**What you are asked to do**. Transcribe, word for word and without additions, each line below from the one containing "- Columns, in" through the one containing "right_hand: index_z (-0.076", both ends included.
START Provided data
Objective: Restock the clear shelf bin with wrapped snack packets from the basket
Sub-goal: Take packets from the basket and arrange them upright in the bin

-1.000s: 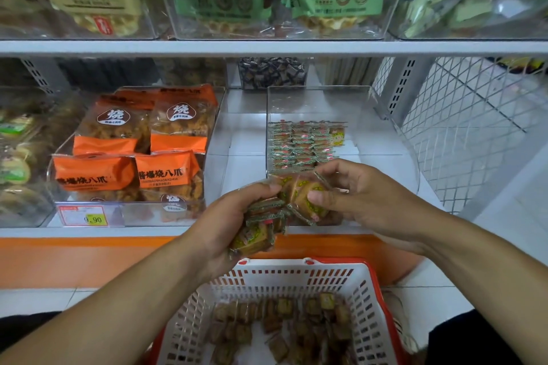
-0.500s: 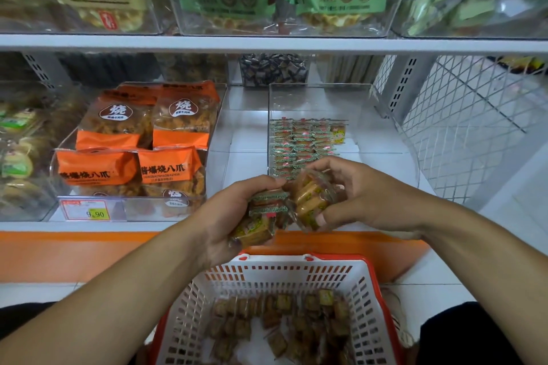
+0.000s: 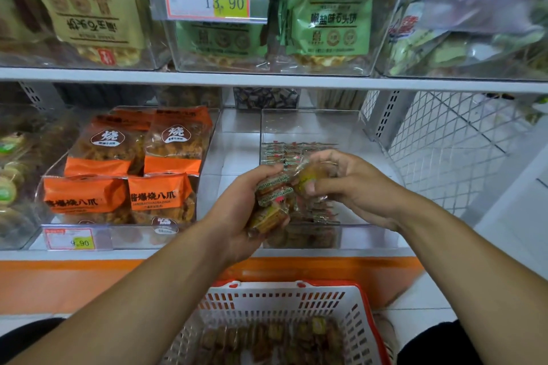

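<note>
Both hands hold snack packets at frame centre, in front of the clear bin

Left hand [image 3: 237,216] fingers grip a stack of packets [image 3: 271,201]; right hand [image 3: 350,184] pinches one packet [image 3: 308,176]. Clear bin [image 3: 370,234] centre-right, partly filled; basket [image 3: 296,299] below

Clear bin [image 3: 367,234] on lower shelf, packet rows [image 3: 284,151] inside at its back. Both hands hold a packet stack [image 3: 272,198] over bin front, left hand [image 3: 237,216] beside right hand [image 3: 350,187]. Snack bags [image 3: 127,175] left. Basket [image 3: 284,299] below.
</note>
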### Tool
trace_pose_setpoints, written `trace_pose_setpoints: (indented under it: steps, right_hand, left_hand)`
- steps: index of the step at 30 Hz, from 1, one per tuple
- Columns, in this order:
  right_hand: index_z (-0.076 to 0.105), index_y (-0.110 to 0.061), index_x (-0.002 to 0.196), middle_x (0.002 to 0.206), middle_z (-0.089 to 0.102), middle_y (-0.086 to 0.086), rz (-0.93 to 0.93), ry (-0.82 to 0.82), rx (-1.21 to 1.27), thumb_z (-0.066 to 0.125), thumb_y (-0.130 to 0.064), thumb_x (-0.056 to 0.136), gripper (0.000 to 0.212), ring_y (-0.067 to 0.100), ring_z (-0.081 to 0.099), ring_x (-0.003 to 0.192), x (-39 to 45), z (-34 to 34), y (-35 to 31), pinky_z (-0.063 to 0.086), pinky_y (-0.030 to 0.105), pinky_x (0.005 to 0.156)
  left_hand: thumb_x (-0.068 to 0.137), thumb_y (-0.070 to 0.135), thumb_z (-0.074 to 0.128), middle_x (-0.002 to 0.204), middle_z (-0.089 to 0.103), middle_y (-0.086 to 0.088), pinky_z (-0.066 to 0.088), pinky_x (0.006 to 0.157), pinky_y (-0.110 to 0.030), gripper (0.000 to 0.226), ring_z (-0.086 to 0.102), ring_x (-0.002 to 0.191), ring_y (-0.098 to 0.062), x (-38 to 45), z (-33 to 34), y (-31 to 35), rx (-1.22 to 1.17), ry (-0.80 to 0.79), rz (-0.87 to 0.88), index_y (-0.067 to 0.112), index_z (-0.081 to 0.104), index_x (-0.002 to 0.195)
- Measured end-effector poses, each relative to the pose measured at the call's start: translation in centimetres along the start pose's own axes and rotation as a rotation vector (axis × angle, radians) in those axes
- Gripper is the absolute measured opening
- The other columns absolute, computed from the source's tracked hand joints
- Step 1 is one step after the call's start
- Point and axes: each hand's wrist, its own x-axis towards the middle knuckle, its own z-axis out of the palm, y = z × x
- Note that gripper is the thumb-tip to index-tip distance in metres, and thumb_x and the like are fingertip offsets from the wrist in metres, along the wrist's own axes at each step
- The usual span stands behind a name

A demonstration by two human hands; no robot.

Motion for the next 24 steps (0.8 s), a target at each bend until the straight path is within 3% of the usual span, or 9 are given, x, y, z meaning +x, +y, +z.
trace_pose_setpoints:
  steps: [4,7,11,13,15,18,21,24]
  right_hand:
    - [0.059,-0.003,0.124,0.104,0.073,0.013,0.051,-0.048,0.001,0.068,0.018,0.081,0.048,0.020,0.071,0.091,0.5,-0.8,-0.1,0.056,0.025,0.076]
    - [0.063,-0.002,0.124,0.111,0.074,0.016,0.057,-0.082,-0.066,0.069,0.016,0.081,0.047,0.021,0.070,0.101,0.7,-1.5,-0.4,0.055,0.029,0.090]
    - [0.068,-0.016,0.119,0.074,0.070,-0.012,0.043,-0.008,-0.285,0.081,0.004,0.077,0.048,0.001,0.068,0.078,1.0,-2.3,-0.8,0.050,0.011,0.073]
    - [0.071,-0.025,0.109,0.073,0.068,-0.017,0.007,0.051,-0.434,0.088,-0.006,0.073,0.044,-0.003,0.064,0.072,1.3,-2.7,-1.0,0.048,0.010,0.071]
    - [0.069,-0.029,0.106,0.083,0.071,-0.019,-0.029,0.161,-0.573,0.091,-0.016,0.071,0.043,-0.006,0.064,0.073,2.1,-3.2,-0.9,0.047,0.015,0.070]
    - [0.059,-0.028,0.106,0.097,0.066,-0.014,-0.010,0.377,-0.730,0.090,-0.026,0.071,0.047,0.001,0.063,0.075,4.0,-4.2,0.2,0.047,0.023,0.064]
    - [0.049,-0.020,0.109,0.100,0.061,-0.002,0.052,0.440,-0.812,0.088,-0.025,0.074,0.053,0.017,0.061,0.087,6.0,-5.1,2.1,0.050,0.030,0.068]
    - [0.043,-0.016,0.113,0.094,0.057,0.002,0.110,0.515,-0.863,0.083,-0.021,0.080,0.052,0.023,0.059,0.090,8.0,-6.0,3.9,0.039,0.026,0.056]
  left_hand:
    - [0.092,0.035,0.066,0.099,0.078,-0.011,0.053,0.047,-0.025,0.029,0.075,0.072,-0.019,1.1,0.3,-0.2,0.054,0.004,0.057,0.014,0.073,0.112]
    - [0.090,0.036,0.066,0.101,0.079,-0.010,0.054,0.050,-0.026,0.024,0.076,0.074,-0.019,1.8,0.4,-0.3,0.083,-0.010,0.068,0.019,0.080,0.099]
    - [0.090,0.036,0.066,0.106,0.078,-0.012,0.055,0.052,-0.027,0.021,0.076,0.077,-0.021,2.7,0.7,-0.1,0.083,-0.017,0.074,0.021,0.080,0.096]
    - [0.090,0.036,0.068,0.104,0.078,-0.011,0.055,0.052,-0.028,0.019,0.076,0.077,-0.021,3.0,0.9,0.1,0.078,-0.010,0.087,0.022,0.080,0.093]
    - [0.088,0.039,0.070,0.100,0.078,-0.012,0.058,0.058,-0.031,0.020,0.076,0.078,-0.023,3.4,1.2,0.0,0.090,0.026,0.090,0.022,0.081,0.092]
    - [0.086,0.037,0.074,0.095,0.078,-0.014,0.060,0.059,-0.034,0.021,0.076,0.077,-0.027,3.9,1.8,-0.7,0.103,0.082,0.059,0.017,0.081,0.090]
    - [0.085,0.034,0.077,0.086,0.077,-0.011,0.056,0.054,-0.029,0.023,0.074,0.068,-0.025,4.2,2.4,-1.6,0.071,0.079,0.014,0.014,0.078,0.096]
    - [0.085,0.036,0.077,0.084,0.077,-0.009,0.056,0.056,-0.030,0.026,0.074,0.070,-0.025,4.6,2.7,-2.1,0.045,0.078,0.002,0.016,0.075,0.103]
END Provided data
**Reply to the task**.
- Columns, in this order:
  right_hand: index_z (-0.076 to 0.105), index_y (-0.110 to 0.061), index_x (-0.002 to 0.196), middle_x (0.002 to 0.206), middle_z (-0.089 to 0.102), middle_y (-0.086 to 0.086), rz (-0.93 to 0.93), ry (-0.82 to 0.82), rx (-1.21 to 1.27), thumb_z (-0.066 to 0.125), thumb_y (-0.130 to 0.064), thumb_x (-0.056 to 0.136), gripper (0.000 to 0.212), ring_y (-0.067 to 0.100), ring_z (-0.081 to 0.099), ring_x (-0.003 to 0.192), x (-39 to 45), z (-34 to 34), y (-35 to 31), pinky_z (-0.063 to 0.086), pinky_y (-0.030 to 0.105), pinky_x (0.005 to 0.156)

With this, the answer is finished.